Some time later, a police constable came upon the accused, parked at the side of the road, a considerable distance from the scene. Observing damage to the front of the car, consisting of a broken headlight, dented fender and smashed windshield, he inquired into its cause. The accused explained that while he was in the hotel, the car had been moved from its parking place and damaged. Since the broken windshield interfered with his vision, he added, he was removing the glass. Unsatisfied with this response, the constable ordered him to return to the police station. There it was determined that no accident had been reported in that area and the accused was released. Upon releasing him, the constable again inquired into the cause of the damage and accused replied that it must have been caused by a rock thrown up by a passing truck.
Questioned two weeks later by local police, the accused stated that the windshield had been broken as he travelled along the highway, and after recovering from the shock of the occurrence, he stopped and walked back along the road. Finding nothing, he assumed the windshield had been broken by a rock and continued on his way.
Captain Wytock, who admitted he was drunk at the time, testified that as they travelled along, the windshield suddenly shattered and the accused exclaimed that they had hit something. They stopped and walked back about 35 yards and finding nothing concluded they had struck an obstacle in the roadway. From his description of the surroundings, the board of review found as a fact that the only place the accused could have stopped was at least 900 yards from the scene of the accident.
During the course of his instructions to the court, the law officer defined the essential elements of the offense of reckless operation as follows:
“ (1) That the accused . . . did . . . operate a passenger car;
“(2) That [he] . . . operated [it] ... in a reckless manner by driving at a high speed in excess of that which was reasonable and proper under the then existing road conditions, as alleged; and,
“(3) That the ... accused thereby caused the . . . car to strike and injure the Reverend Thomas Sawbridge.”

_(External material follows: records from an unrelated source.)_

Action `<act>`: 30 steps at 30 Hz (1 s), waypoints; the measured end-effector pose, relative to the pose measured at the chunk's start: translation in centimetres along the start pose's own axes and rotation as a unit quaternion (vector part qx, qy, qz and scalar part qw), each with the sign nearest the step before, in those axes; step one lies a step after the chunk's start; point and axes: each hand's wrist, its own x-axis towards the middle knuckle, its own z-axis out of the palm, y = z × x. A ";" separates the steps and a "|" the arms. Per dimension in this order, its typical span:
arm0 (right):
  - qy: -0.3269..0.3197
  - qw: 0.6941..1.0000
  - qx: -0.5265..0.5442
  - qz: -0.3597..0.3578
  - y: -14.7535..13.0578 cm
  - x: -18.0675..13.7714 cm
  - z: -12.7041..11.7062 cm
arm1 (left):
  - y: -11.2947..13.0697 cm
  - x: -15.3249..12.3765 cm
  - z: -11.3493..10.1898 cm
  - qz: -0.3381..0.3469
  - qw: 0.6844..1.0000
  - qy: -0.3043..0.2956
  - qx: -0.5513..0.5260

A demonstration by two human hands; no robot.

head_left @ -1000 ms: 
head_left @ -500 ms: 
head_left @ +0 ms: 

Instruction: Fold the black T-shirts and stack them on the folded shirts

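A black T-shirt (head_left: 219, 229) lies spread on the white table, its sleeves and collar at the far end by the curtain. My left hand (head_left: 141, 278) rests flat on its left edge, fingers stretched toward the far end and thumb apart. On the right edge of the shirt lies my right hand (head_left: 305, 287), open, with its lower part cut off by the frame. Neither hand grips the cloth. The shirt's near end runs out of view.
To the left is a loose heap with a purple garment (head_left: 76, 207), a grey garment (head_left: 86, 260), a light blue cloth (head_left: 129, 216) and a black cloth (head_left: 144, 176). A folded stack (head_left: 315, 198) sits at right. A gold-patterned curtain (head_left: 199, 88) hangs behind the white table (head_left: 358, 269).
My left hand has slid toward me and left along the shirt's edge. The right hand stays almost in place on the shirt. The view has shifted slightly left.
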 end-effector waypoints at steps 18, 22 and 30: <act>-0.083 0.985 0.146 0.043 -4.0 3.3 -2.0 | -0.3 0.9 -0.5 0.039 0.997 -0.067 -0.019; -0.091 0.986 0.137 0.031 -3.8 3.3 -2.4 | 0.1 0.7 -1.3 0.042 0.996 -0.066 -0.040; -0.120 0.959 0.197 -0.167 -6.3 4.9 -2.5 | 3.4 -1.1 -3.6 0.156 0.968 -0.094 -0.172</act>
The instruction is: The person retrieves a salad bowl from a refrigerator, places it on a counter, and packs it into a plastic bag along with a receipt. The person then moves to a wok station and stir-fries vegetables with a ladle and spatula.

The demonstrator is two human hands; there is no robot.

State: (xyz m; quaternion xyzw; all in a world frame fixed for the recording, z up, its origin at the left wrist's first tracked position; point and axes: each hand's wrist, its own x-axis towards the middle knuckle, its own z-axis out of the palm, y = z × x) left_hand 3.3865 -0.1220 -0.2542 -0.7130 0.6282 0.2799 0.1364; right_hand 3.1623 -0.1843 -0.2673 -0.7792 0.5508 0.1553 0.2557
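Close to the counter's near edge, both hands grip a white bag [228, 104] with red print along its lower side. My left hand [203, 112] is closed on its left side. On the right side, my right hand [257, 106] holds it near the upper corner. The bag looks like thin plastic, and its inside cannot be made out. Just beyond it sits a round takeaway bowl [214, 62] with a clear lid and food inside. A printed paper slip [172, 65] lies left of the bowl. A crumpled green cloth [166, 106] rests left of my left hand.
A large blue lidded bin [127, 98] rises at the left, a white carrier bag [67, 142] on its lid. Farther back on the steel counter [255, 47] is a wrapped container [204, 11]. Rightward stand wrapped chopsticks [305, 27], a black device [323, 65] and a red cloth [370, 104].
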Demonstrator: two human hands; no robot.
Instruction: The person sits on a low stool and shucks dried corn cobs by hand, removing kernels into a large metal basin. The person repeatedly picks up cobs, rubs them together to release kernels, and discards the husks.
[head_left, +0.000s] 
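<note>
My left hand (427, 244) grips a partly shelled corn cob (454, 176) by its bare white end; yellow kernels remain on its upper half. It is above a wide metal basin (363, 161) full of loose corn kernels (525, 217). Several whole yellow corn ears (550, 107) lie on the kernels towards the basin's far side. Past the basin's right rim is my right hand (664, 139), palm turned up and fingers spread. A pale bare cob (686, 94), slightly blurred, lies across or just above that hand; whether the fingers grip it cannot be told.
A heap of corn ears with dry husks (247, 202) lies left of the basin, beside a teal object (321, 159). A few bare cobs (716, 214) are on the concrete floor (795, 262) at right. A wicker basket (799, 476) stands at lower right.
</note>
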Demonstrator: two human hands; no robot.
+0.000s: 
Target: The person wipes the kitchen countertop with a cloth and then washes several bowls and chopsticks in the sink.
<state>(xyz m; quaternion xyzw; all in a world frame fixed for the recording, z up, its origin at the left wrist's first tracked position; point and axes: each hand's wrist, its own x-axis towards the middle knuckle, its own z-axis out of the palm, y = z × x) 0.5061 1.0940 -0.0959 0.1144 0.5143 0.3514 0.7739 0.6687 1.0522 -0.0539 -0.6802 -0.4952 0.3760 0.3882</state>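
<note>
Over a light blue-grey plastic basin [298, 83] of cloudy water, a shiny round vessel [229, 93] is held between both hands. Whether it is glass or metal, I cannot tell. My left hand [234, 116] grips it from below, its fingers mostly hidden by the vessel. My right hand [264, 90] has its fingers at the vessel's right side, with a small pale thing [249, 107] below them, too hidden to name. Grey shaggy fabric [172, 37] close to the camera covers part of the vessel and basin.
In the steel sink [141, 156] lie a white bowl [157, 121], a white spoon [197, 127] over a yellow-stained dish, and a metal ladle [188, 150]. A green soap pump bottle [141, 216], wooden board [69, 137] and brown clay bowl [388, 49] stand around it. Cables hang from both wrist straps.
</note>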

No further explanation of the term “reckless” was given. The defense counsel entered no objection to the instructions nor was a request for additional instructions submitted.
*689The board of review declared the evidence of recklessness sufficient to sustain the finding on this charge, but held the instructions insufficient to inform the court of the degree of negligence required, and set the finding aside.
Two questions relating to this ruling are certified by The Judge Advocate General:
“a. Whether, in instructing the court-martial as to the elements of the offense of reckless driving resulting in personal injury (specification of Charge I), the law officer, in the absence of any request by the accused, was required to define the word ‘reckless’ as used in that portion of his instruction stating the elements of the offense charged to include, in substantially the words of the specification,
‘That the said accused operated the car in a reckless manner by driving at a high speed in excess of that which was reasonable and proper under the then existing road condition . .
“b. If the answer to the first issue is in the affirmative, whether the law officer’s failure to give such further definition in this case materially prejudiced the substantial rights of the accused.”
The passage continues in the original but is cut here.